La confianza legítima de los ciudadanos en el derecho administrativo
La protección de la confianza fundada de los ciudadanos y, en definitiva, la seguridad jurídica garantizada por nuestro Ordenamiento Jurídico, imponen a la Administración límites ciertos y concretos.
Parece pues claro que según nuestro Tribunal Constitucional, tal como venimos exponiendo, el criterio de “no previsibilidad” es el criterio básico que hay que valorar, a la hora de analizar el principio de “confianza legítima”.
La doctrina española ha configurado una serie de requisitos para que pueda considerarse la aplicación del principio de “confianza legítima”, dichos requisitos serían los siguientes:
– Acto de la Administración lo suficientemente concluyente como para provocar en el afectado dicha confianza.
– Que la Administración genere signos externos, que orienten al interesado hacia una determinada conducta.
– Que el interesado haya cumplido las obligaciones que le incumben en el caso.
– Que el quebrantamiento de la confianza así generada origine en el afectado unos perjuicios que no deba soportar.

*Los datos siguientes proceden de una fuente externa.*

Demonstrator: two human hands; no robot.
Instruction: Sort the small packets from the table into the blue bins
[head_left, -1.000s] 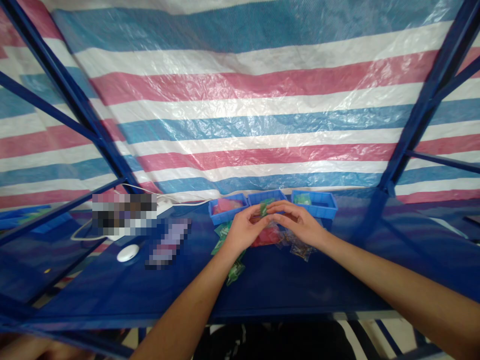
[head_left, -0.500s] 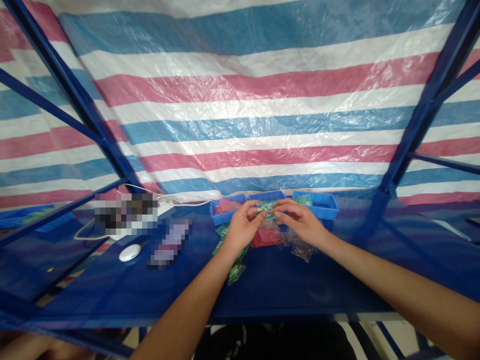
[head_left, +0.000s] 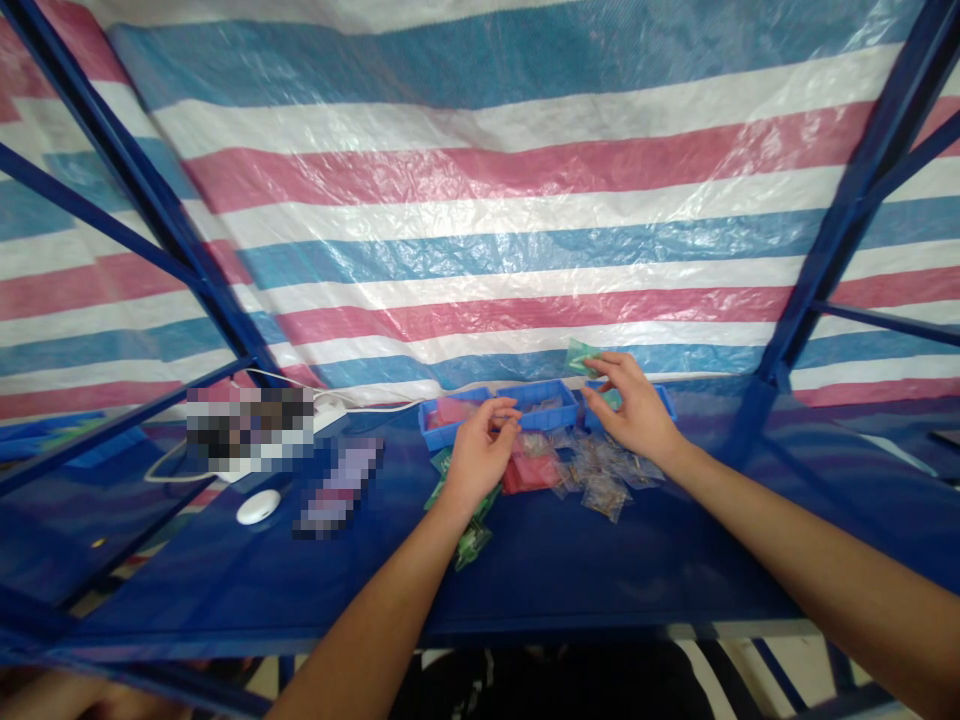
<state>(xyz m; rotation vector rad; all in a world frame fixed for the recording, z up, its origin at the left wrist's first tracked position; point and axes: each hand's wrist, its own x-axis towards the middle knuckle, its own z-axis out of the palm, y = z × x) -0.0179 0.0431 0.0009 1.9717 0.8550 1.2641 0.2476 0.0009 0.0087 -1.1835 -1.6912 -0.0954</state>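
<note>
My left hand [head_left: 482, 450] hovers over the near side of the trays, its fingers loosely curled and nothing visible between them and the thumb. Farther right, my right hand [head_left: 634, 410] is open above the right blue tray [head_left: 664, 400], thumb spread away from the fingers. A small green plastic bag [head_left: 580, 356] is in the air at its fingertips, beyond the thumb's reach. Under and beside my left hand lie green bags [head_left: 472, 543]. Red bags [head_left: 531, 473] lie between the hands, and clear bags with small brownish contents [head_left: 604, 493] are below my right hand.
A left blue tray [head_left: 439, 436] holds red bags, and a middle blue tray [head_left: 553, 408] holds clear ones. On the table's left are a white oval case [head_left: 259, 507], a blurred-out flat object [head_left: 341, 485] and a white power strip [head_left: 330, 412]. Blue frame posts [head_left: 817, 270] flank the striped sheet.
My hands have come apart. The right hand moved right and up to the right tray, and the green bag that was between both hands is now at its fingertips. The left hand stayed nearly in place.
</note>
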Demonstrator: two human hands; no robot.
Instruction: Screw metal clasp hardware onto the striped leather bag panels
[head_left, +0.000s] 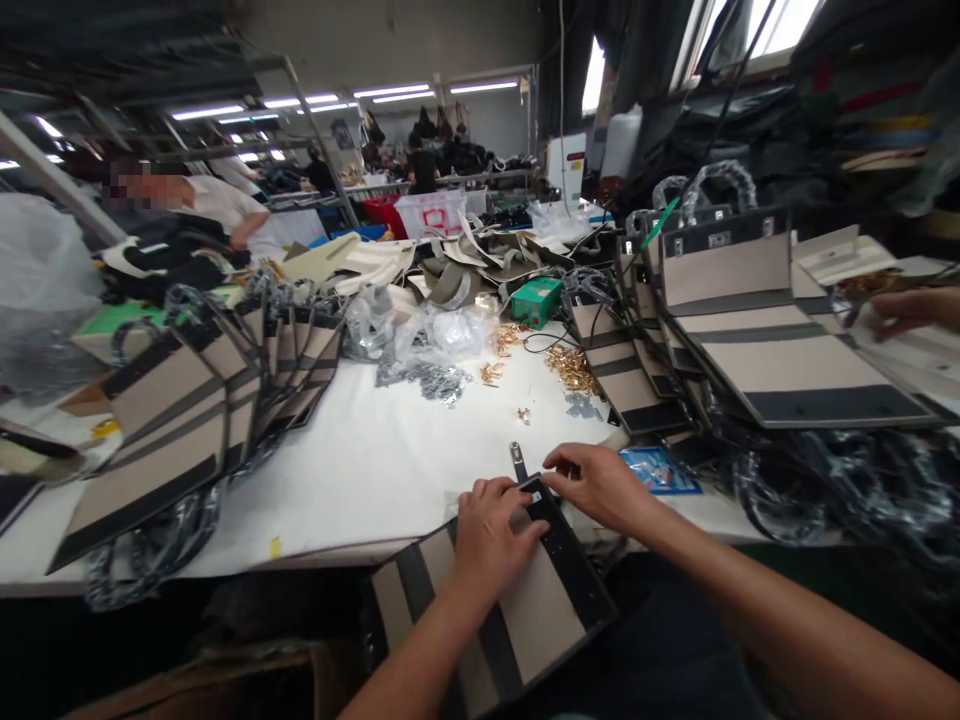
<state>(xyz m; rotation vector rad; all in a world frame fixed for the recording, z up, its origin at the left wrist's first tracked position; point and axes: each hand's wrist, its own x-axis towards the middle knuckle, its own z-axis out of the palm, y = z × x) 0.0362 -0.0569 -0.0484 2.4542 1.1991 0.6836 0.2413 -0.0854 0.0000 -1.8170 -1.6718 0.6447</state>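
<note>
A beige and black panel (pixel 536 610) lies tilted over the table's front edge. My left hand (pixel 491 535) rests on its upper part, fingers spread. Beyond that hand, a dark strap with a metal tip (pixel 516 458) sticks out from the panel's top edge. My right hand (pixel 592 483) is at the panel's top corner, thumb and fingertips brought close together; anything between them is too small to make out. Small gold metal pieces (pixel 570 370) lie in a pile farther back on the white table (pixel 360 450).
Stacks of similar panels with plastic-wrapped handles stand at the left (pixel 172 400) and right (pixel 795 365). A green box (pixel 536 302), clear plastic bags (pixel 457 330) and a blue packet (pixel 660 470) lie on the table. Another person's hand (pixel 911 310) is at the far right; a person sits back left.
</note>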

Son nulas las resoluciones administrativas que conculquen manera flagrante el principio de seguridad jurídica y “confianza legítima”, consagrado en nuestro ordenamiento jurídico.
La seguridad jurídica, y dentro de su ámbito el principio de “confianza legítima”, aparecen claramente garantizados por la aplicación de la Ley 30/1992 de la Constitución Española. Tal como decimos, seguridad jurídica es suma de legalidad y jerarquía.
Nuestro Tribunal Constitucional ha establecido, en numerosas sentencias que la seguridad jurídica es:
“(…) suma de certeza y legalidad, jerarquía, irretroactividad de lo no favorable, e interdicción de la arbitrariedad (…) se protege en cambio la confianza legítima de los ciudadanos que ajustan su conducta a la normativa vigente (…) frente a cambios que no sean razonablemente previsibles”.
El principio de “confianza legítima”, que tiene su origen en el derecho administrativo alemán, ha sido reiteradamente asumido por la Jurisprudencia del Tribunal de Justicia de las Comunidades Europeas y, en este sentido, forma parte del acervo que integra el derecho comunitario europeo, en el que los principios generales ocupan un lugar especialmente destacado.
Este principio resulta especialmente aplicable cuando se basa en signos externos, producidos por la Administración, unido a unos perjuicios que razonablemente se cree que no se iban a producir, tal como se establece.
En palabras del Tribunal Supremo:
“(…) el principio de confianza legítima (…) ha de ser aplicado no sólo cuando se produzca algún tipo de convicción psicológica en el particular beneficiado, sino más bien cuando se basa en signos externos producidos por la Administración (…) unidos a unos perjuicios que razonablemente creyó que no se iban a producir”.